For Investors: Joseph McGinley

Head of Investor Relations

jmcginley@aercap.com; +353 1 418 0428

  

 

For Media: Gillian Culhane

Vice President Corporate Communications

gculhane@aercap.com; +353 1 636 0945

 

AerCap Holdings N.V. Announces Secondary Share

Offering and Share Repurchase

DUBLIN – December 2, 2019 - AerCap Holdings N.V. (“AerCap” or the “Company”) (NYSE: AER) today announced that Waha AC Coöperatief U.A. (“Waha”), a wholly owned subsidiary of Waha Capital PJSC (“Waha Capital”), and Avia Holding Limited, a wholly owned subsidiary of Waha Capital (“Avia” and, together with Waha, the “Selling Shareholders”), are offering 4,000,000 AerCap ordinary shares through an underwritten public offering (the “Secondary Offering”). AerCap will not receive any proceeds from the sale of the ordinary shares offered.

AerCap has been advised by the Selling Shareholders that, contemporaneous with the Secondary Offering, Avia is terminating its existing funded collar transactions with Deutsche Bank AG, London Branch; Nomura International plc; and Citibank N.A., London Branch (the “Collar Counterparties”) relating to AerCap ordinary shares (such terminations, the “Terminations”) and that the Secondary Offering and the Terminations are conditioned on each other. In connection with the Termination, AerCap has been advised that the Collar Counterparties will deliver a number of ordinary shares to Avia, all of which are being sold in this offering and the Share Repurchase described below, and Avia will make certain cash payments to the Collar Counterparties. AerCap has been advised by the Collar Counterparties that they do not expect to engage in any market activity in connection with the Termination or the unwind of any of their related hedge positions.

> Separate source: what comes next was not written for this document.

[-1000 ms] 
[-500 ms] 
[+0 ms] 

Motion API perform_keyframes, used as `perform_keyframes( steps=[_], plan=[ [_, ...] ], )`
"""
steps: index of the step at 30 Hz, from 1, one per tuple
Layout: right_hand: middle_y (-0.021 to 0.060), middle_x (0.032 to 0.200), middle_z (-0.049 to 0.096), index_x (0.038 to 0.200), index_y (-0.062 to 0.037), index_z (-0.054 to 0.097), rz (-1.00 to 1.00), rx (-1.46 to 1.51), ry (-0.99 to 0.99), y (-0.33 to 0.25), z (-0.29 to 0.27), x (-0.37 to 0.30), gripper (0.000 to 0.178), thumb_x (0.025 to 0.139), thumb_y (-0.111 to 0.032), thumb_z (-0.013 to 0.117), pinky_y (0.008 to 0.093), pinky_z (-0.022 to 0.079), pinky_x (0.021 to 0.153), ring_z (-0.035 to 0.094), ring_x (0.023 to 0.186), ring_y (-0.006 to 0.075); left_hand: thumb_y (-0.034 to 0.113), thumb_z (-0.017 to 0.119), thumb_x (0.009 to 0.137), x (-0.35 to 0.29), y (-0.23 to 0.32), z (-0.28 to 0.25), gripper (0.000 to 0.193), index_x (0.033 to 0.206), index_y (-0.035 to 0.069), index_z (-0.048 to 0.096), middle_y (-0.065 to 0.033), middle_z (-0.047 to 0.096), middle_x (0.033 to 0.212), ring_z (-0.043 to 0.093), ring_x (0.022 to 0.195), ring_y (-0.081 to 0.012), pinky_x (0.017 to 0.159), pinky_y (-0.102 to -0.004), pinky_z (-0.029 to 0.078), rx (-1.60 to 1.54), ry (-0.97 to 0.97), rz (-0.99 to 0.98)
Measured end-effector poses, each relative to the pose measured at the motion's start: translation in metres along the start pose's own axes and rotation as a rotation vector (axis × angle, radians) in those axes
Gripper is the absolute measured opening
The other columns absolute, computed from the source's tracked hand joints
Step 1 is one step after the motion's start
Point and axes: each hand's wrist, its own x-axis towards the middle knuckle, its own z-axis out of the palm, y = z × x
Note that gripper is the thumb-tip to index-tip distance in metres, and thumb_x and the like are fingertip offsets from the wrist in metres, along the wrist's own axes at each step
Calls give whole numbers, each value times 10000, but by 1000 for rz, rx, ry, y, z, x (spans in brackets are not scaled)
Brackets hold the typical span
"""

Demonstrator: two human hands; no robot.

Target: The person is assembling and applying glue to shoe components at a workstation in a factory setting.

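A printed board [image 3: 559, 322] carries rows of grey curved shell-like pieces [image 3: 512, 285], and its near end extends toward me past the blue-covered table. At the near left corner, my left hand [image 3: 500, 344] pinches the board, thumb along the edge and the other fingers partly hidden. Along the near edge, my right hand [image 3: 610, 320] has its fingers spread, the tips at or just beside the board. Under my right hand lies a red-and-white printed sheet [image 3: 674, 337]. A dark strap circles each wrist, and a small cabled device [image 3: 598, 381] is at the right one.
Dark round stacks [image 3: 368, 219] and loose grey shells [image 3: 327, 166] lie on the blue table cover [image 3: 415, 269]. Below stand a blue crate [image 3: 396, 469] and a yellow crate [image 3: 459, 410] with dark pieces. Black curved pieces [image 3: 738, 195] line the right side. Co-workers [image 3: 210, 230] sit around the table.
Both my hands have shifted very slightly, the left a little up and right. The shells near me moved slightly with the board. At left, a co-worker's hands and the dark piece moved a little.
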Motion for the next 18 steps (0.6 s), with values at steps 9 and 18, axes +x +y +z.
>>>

In addition, AerCap today announced that it has entered into an agreement with the Selling Shareholders and Waha Capital (the “Repurchase Agreement”) to repurchase from Avia up to 2,427,790 AerCap ordinary shares at a price per share equal to the price per share being paid by the underwriter to the Selling Shareholders in the Secondary Offering, subject to certain terms and conditions (the “Share Repurchase”). The Company intends to fund the Share Repurchase, which will be consummated pursuant to AerCap’s current share repurchase programs, with cash on hand. The closing of the Share Repurchase is contingent on the closing of the Secondary Offering and other customary conditions. The Company expects the closing of the Share Repurchase to occur substantially concurrently with the closing of the Secondary Offering. The closing of the Secondary Offering is not contingent on the closing of the Share Repurchase.

Effective upon the sale of any ordinary shares in the Secondary offering, Salem Al Noaimi and Homaid Al Shimmari will resign from AerCap’s board of directors and the Selling Shareholders and Waha Capital will no longer have the right to nominate any designees to AerCap’s board of directors.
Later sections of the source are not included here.